REQUIRED ACTION:
All that is needed is the first stretch of the listing below, repeated exactly and ending with the line that contains "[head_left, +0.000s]". Pictures are to be left out.

┄┄┄┄┄┄┄┄┄┄

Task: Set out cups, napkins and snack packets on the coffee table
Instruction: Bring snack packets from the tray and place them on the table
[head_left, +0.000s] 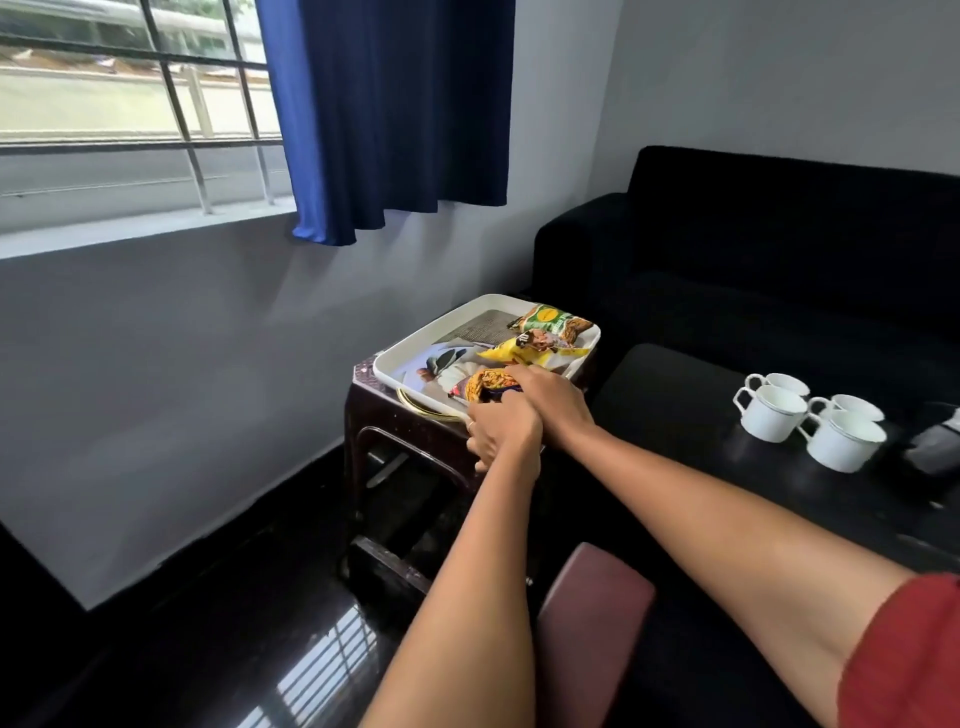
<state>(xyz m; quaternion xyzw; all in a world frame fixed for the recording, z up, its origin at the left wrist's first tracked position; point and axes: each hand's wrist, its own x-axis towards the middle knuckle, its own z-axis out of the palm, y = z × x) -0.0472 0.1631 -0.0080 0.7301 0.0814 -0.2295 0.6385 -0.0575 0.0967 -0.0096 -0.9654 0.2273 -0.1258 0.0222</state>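
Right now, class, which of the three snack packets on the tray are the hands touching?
The orange packet at the tray's near edge: both hands meet on it. The yellow packet and the green packet lie farther back, untouched.

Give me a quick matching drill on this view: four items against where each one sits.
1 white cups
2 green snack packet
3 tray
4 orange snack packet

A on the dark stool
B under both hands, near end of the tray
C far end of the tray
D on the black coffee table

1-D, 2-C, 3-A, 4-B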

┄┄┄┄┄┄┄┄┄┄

ANSWER TO THIS PROBLEM:
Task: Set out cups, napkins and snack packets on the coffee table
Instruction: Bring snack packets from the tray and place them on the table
[head_left, +0.000s] 

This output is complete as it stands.